12/09/2019|Boutros al Ahmar

Les préjugés et le sexisme font partie des plaies communes à tous les pays, et le Liban ne fait pas exception. Mais à Beyrouth par exemple, en prenant le temps de bien regarder, on trouve de plus en plus d’exemples d’une société qui bouge, lentement, vers la bonne direction. ‘Quetzal’, jeune artiste d’une vingtaine d’années, en fait partie. Ce petit bout de femme, aussi brillante que timide, parcours les rues de la capitale depuis bientôt deux ans, le sac rempli de bombes de peinture, et l’esprit libre. La liberté, en tant que femme et en tant qu’artiste, est au centre de sa pratique du graffiti : ‘‘J’ai choisi le nom ‘Quetzal’, parce que c’est le nom d’un oiseau qu’on trouve principalement en Amérique du sud, et qui selon une légende meurt si il est mis en cage. Il se laisse mourir parce qu’il ne supporte pas l’idée d’être enfermé. J’aimais bien cette idée, ce symbole de liberté’’ explique-t-elle dans un sourire.

 

Loin des clichés

Née à Beyrouth, elle commence très tôt à sillonner la ville, en quête de pépites architecturales cachées et de ces lieux abandonnés qui peuvent recéler trésors et points de vue imprenables.

 ‘‘J’adorais les bâtiments traditionnels libanais, mais aussi ceux plus récents, jamais terminés. Quand j’avais à peu près quinze ans, j’ai commencé à remarquer les graffitis et à m’y intéresser. Et comme j’aimais beaucoup marcher j’en dénichais parfois dans des endroits plutôt… atypiques on peut dire (rires), et ça me fascinait’’. 

C’est ainsi qu’elle commence, d’abord avec deux amies, à s’intéresser à ce monde difficile d’accès. Nul besoin d’invitation, et aucune envie d’entrer dans le moule que la société beyrouthine créé pour les femmes de son âge. Elle tracera son chemin d’artiste seule, quand ses compères en resteront à une posture de passionnées.

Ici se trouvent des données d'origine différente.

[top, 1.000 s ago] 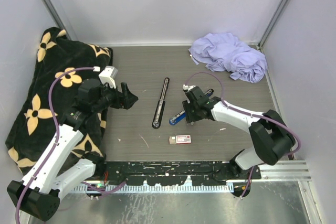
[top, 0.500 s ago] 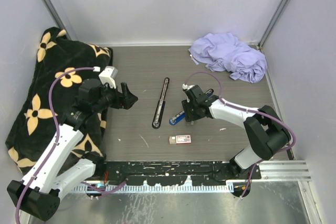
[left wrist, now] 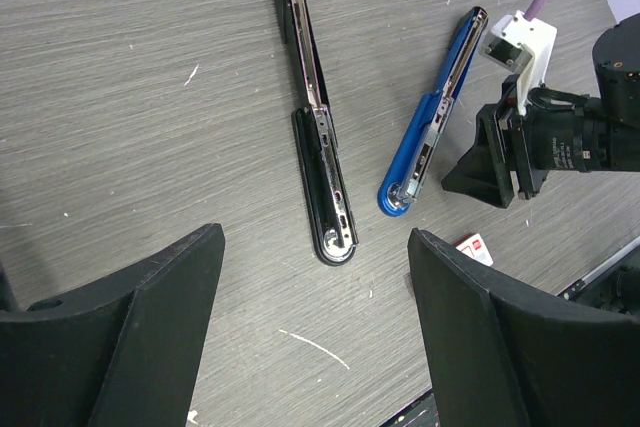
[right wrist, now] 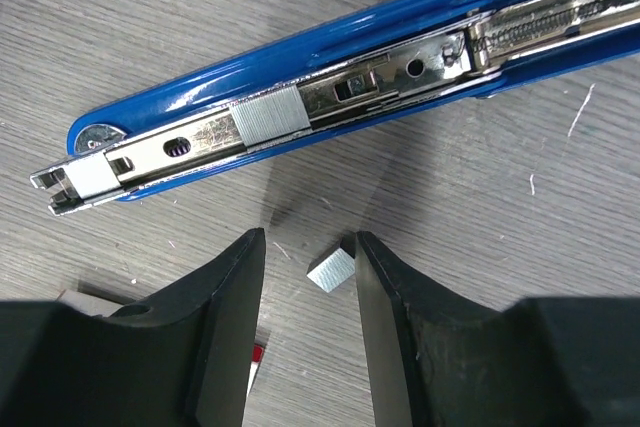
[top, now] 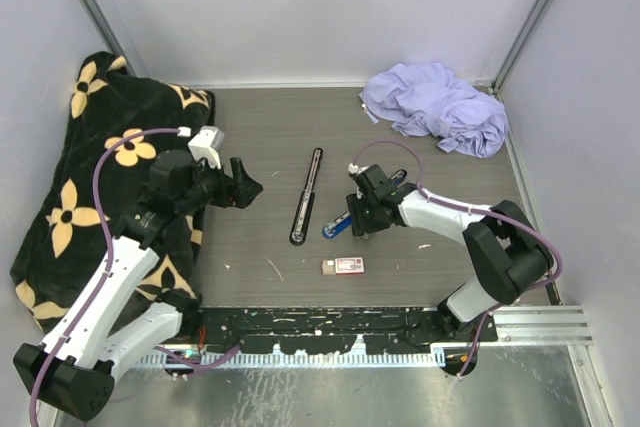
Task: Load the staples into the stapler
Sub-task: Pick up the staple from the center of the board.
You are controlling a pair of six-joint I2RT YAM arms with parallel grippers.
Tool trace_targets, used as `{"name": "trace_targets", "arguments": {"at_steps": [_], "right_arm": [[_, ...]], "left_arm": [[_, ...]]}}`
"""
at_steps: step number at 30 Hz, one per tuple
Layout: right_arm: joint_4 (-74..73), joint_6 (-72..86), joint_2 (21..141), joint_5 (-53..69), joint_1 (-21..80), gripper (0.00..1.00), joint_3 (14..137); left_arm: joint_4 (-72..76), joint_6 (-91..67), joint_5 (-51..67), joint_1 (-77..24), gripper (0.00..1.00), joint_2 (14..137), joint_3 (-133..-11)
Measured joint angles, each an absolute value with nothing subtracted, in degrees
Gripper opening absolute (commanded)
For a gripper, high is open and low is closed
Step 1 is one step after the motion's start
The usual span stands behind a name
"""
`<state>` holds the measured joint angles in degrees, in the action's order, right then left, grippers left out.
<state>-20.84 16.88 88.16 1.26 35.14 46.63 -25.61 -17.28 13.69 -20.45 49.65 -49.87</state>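
While the left pincer (left wrist: pixel 315 247) hangs open and empty, the right pincer (right wrist: pixel 307 247) stands open beside the blue stapler (right wrist: pixel 300 57), a staple strip (right wrist: pixel 332 269) loose between its jaws

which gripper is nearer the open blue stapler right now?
Right. The right gripper hangs directly over the near end of the open blue stapler; the left gripper is well off to its left, by the black flowered blanket.

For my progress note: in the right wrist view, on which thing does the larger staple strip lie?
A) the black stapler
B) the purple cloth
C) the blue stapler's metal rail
C: the staple strip sits across the shiny rail of the opened blue stapler.
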Motion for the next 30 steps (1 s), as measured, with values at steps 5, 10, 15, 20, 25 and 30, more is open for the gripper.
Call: {"name": "trace_targets", "arguments": {"at_steps": [5, 10, 15, 20, 25, 30], "right_arm": [[-20.99, 17.76, 88.12, 1.69, 35.14, 0.47, 46.15], [-21.04, 18.96, 87.07, 2.59, 35.03, 0.48, 45.17], [-21.96, 19.29, 85.21, 3.14, 35.05, 0.46, 43.55], [-22.46, 19.25, 85.1, 2.22, 35.81, 0.44, 43.48], [-22.94, 19.35, 85.23, -0.6, 37.34, 0.4, 43.64], [-24.32, 19.27, 86.28, -3.57, 38.98, 0.36, 44.8]], "left_arm": [[-25.61, -17.28, 13.72, -20.45, 0.76, 49.65, -49.87], [-25.61, -17.28, 13.72, -20.45, 0.77, 49.65, -49.87], [-25.61, -17.3, 13.74, -20.45, 0.77, 49.63, -49.78], [-25.61, -17.3, 13.74, -20.45, 0.76, 49.63, -49.71], [-25.61, -17.3, 13.74, -20.45, 0.77, 49.63, -49.67], [-25.61, -17.3, 13.74, -20.45, 0.77, 49.63, -49.67]]}}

On lui pose alors la question : comme beaucoup d’autres, pensait-elle qu’il s’agissait d’une discipline exclusivement masculine ? Elle réfléchit une poignée de secondes, plissant les yeux tandis qu’elle cherche les mots adéquats.

 ‘‘Je pense que le fait d’être une femme dans le graffiti n’a jamais été un problème pour moi’’. 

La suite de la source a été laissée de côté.